The bank took a serious hit to its reputation in 2016 after it came to light that company employees had been creating fake customer accounts in order to meet quotas and inflate company revenue. The company was fined millions of dollars, and in the aftermath of the scandal, Wells Fargo CEO John Stumpf stepped down. Even after Stumpf left, however, revelations about the company’s underhanded dealings continued to pile up.

In January 2020, a report by the Office of the Comptroller of the Currency, a federal banking regulator, issued new damning charges against Stumpf and the bank, with documents and testimony that workers were effectively coerced by the bank’s management to break the law. Stumpf agreed to pay a $17.5 million fine and was permanently banned from working in banking. A number of other former Wells Fargo executives face charges from the OCC.


Source: Justin Sullivan / Getty Images

9. Johnson & Johnson

For years, Johnson & Johnson had faced accusations from customers that its talcum product, such as baby powder, had caused their cancer. It is facing roughly 17,000 lawsuits related to the issue, including one by the state of New Mexico. In July 2018, a Missouri jury awarded $4.69 billion to 22 women who claimed J&J talcum powder gave them ovarian cancer.

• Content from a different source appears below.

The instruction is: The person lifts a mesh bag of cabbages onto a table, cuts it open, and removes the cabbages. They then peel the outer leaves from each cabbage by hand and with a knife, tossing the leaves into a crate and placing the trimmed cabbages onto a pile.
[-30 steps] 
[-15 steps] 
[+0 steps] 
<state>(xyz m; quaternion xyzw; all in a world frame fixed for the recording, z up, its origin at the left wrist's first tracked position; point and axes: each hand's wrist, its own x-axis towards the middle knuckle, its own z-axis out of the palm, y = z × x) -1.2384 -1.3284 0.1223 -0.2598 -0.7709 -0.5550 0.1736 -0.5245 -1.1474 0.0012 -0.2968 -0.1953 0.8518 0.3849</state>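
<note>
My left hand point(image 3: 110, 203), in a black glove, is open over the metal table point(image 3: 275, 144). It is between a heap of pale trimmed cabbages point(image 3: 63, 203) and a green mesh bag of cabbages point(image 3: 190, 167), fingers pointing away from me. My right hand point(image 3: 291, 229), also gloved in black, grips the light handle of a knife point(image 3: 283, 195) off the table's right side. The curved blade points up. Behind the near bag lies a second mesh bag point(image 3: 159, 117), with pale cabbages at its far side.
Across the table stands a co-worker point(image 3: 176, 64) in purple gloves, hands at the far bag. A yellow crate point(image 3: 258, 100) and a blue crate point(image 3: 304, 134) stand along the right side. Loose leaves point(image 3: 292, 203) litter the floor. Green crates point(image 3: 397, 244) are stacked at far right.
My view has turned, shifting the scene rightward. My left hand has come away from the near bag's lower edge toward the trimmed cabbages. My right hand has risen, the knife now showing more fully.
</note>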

Further damaging the company’s reputation was a 2018 Reuters report that claimed the over 130-year-old health care company knew for more than 40 years that its baby powder contained asbestos, which is known to cause cancer. The company called the article “false and inflammatory.” Still, in October 2019, the company issued a nationwide recall of baby powder after finding asbestos in the product. Though it claims the product is now safe, J&J’s reputation is in tatters.

J&J received an F rating from the Better Business Bureau due to government action taken against the company as well as a number of unaddressed complaints.

Source: Scott Olson / Getty Images

10. Juul

After years of declining tobacco use among teenagers, American high school students are picking up the habit again. E-cigarette use has more than doubled among high schoolers from 2017 to 2019. Many have blamed e-cigarette maker Juul, and its small portable e-cigarettes, for contributing to the rise in underage nicotine use and addiction. The Campaign for Tobacco-Free Kids says Juuls may have especially high doses of nicotine that can hook users.

Juul Labs agreed to pull some fruity, sweet-flavored pods off brick-and-mortar store shelves in 2018 because they may be more appealing to children. In early 2020, the Trump administration banned all fruity, dessert, or mint flavors from cartridge-based e-cigarettes like Juuls.


To identify the most hated companies in America, 24/7 Wall St. reviewed a variety of metrics on customer service, employee satisfaction, brand value, and financial performance. We considered consumer surveys from several sources, including the American Customer Satisfaction Index (ACSI), as well as large declines in a brand’s value from sources like BrandZ and Interbrand. Employee satisfaction is based on worker opinion scores on workplace review site Glassdoor — this is not a Glassdoor commissioned report. We also accounted for current events that have impacted the public’s perception of the companies.